Paul had underlined the final sentence: "Death accidentaclass="underline" killed by a mountain lion (Felis concolor)."

Anna laid the papers on her lap and leaned back into her pillows. No plaster casts to make prints, no garden tools masquerading as lion's claws, no wilderness Moriarity planning the perfect murder; just one lady ranger with an overheated imagination and an affinity for cats.

"Killed by a mountain lion (Felis concolor)." Anna read the words again, then let the papers slip to the floor. She hurt. She was a fool. Her collarbone was broken. She was skinned up from neck to knees. She was old and alone.

"Goddamn, but I'm tired," Anna whispered. Though it was only seven thirty-five, she switched off the bedside lamp and closed her eyes.

14

"PAUL told me to take all the time I needed," Anna said into the phone receiver. "I hate to seem paranoid but from the way he said it, I think he wants to be rid of me for a while."

Feet tucked under her like a teenager, Anna was curled up on Christina's bed. One of the midnight kittens was asleep on the pillow between a fuzzy polar bear and a doll dressed in flounces and a picture hat that would have put Scarlett O'Hara to shame.

Anna's left arm was in a sling and both hands were lightly bandaged. She held the receiver of the peach-colored Princess phone against her ear with her fingertips.

"Take it," Molly commanded. "Two weeks at least. Get the hell out of there. I knew bucolic splendor was bad for the health. Come to New York. We'll send out for deli, take in some shows. We'll avoid stairs, take only elevators. There won't be anything for you to fall off of."

Molly sounded annoyed. Every time Anna hurt herself her sister got mad at her. "Maybe I will," Anna said but she doubted it. She was feeling too old, too beat-up to face Manhattan even on her sister's income. Probably she would go to Rogelio's place in Mexico. He'd invited her often enough. Perhaps now was the time to go. Maybe bake him a birthday cake. Thinking of him, Anna's promise to pay better attention crossed her mind.

"Molly," she said on impulse, "how are you doing? Are you happy and everything?"

The moment of stunned silence embarrassed Anna more deeply than any recrimination her sister might have made.

"I'm all right, I guess," Molly said at last. There followed the pregnant pause of a match finding tobacco, the sigh of relief. Molly laughed. "My fees have gotten so high I can't afford to ask myself how I feel."

"I'll ask again," Anna promised. "On the family discount."

After they'd hung up, Anna sat a while in the quiet of Christina's room. Outside the high window of the government-issue house the sky had grown gray with evening. A star flashed, giving away its identity as a 747.
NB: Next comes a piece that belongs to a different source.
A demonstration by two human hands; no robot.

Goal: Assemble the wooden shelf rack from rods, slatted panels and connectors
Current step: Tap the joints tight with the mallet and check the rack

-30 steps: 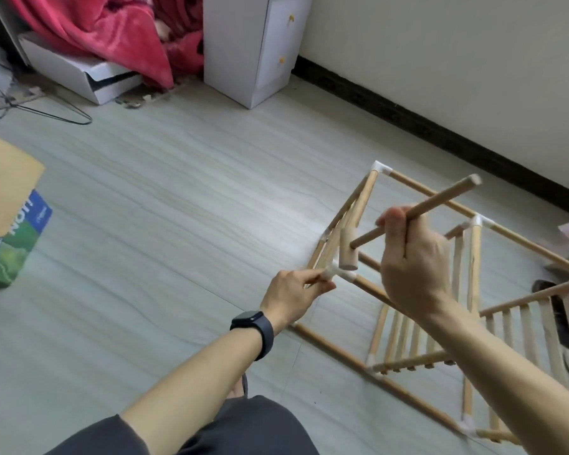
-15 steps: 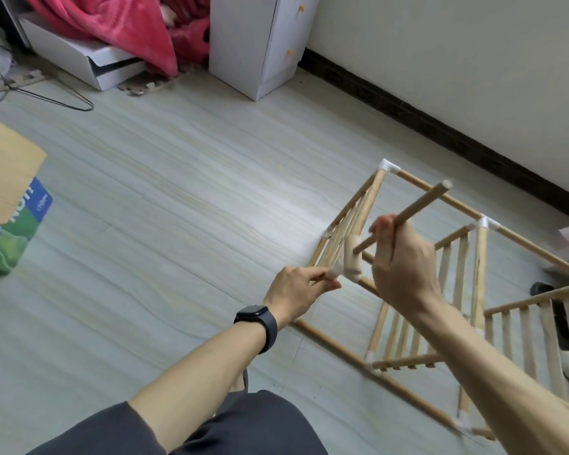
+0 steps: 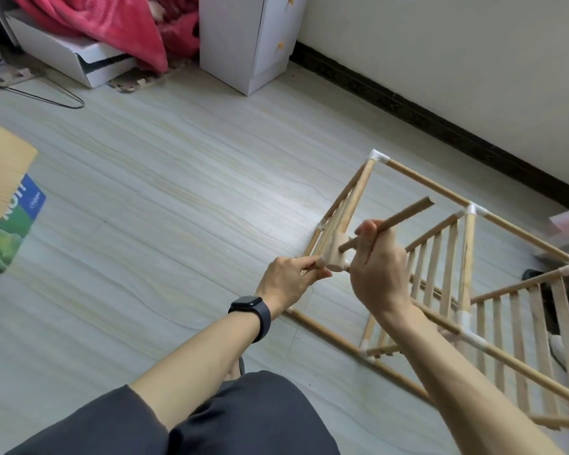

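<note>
Centre frame: left hand (image 3: 288,282) fingers clamp the rack corner (image 3: 335,256) steady; right hand (image 3: 380,274) fingers grip the rod (image 3: 404,213), apparently angled for insertion there.

**A room in a home**

You were sitting in a lived-in domestic room. A red blanket (image 3: 112,24) spilled over a white box (image 3: 73,60) in the far corner, beside a small white cabinet (image 3: 240,44) with drawer knobs. The pale wood-look floor (image 3: 178,192) met a plain wall at a dark skirting board (image 3: 440,126). A wire hanger (image 3: 46,96) and a cardboard box (image 3: 0,169) lay nearby.
</note>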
The room was very feminine, traditionally so, with ruffles and stuffed toys, dresser scarves, bottles of perfume on a mirrored dressing table, framed Arthur Rackham prints on the walls. But Anna liked it. All the things: the silver-backed hairbrush, the basket full of potpourri, the glass jewelry box with the unicorn engraved on the lid, all the toys and tchotchkes seemed honest. Items with meaning acquired throughout a life. Not decor purchased in bulk and sprinkled to effect.

Anna scooped up the kitten. Being limited to the use of one hand, she dangled him a bit and he woke, but within seconds on her lap curled back into his catnap. Soft and trusting, the warmth of the little body under her hand soothed her.

She'd been out of the hospital two days. She was healing fast. Painkillers helped her sleep. Real food was giving her back her strength. She'd even managed to go into the ranger station for a couple of hours.